(Beginning of COLLECTED MATERIAL)

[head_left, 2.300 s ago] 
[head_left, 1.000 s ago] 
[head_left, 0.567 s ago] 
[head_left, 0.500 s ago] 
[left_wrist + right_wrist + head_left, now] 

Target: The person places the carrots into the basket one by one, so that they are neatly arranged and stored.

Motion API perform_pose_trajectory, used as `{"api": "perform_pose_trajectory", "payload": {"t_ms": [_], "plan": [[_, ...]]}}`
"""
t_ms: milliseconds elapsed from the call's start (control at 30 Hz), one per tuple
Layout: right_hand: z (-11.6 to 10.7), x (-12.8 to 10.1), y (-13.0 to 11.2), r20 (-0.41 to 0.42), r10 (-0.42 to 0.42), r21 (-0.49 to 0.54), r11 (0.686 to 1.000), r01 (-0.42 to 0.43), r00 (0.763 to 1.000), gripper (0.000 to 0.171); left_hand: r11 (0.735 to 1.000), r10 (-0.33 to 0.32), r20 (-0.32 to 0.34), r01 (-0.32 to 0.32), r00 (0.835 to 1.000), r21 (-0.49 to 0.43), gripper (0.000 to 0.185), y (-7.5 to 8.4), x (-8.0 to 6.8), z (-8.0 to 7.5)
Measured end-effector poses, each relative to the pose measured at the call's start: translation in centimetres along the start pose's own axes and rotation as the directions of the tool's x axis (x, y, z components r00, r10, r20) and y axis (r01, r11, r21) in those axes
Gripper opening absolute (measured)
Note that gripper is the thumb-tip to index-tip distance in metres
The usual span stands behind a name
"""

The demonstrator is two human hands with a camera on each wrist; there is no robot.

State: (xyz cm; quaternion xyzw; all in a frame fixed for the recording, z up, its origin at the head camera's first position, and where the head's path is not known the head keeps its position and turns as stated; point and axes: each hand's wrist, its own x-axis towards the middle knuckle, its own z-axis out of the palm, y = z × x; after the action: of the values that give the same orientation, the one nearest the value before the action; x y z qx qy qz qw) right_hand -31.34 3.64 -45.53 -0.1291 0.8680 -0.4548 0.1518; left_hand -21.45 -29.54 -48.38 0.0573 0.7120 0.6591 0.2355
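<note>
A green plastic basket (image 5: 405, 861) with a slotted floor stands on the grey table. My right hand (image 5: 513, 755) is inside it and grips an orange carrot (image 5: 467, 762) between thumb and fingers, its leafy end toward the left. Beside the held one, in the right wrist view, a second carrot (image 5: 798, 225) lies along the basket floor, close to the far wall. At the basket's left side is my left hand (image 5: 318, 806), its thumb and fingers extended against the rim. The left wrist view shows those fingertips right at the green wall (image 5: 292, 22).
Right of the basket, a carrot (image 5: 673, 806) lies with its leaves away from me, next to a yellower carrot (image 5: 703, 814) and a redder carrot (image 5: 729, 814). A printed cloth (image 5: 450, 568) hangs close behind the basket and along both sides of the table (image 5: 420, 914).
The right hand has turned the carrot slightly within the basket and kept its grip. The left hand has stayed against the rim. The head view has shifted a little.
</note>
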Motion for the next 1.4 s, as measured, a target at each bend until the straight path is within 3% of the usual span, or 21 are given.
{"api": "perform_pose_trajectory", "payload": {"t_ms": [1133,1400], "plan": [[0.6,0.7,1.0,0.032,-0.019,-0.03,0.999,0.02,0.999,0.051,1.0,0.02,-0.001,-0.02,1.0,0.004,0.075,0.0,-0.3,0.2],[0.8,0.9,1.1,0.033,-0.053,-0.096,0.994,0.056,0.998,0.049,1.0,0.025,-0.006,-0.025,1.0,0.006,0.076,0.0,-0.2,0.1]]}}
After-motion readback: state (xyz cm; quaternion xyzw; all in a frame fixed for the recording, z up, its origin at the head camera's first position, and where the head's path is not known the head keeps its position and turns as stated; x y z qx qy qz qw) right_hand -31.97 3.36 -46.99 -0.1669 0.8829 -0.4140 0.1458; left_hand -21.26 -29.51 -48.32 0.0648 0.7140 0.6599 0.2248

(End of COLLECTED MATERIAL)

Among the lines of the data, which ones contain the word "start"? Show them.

t_ms: milliseconds elapsed from the call's start (control at 30 Hz), one per tuple
Measured end-effector poses, each relative to the pose measured at the call's start: translation in centimetres along the start pose's own axes and rotation as the directions of the tool's x axis (x, y, z components r00, r10, r20) and y axis (r01, r11, r21) in those axes

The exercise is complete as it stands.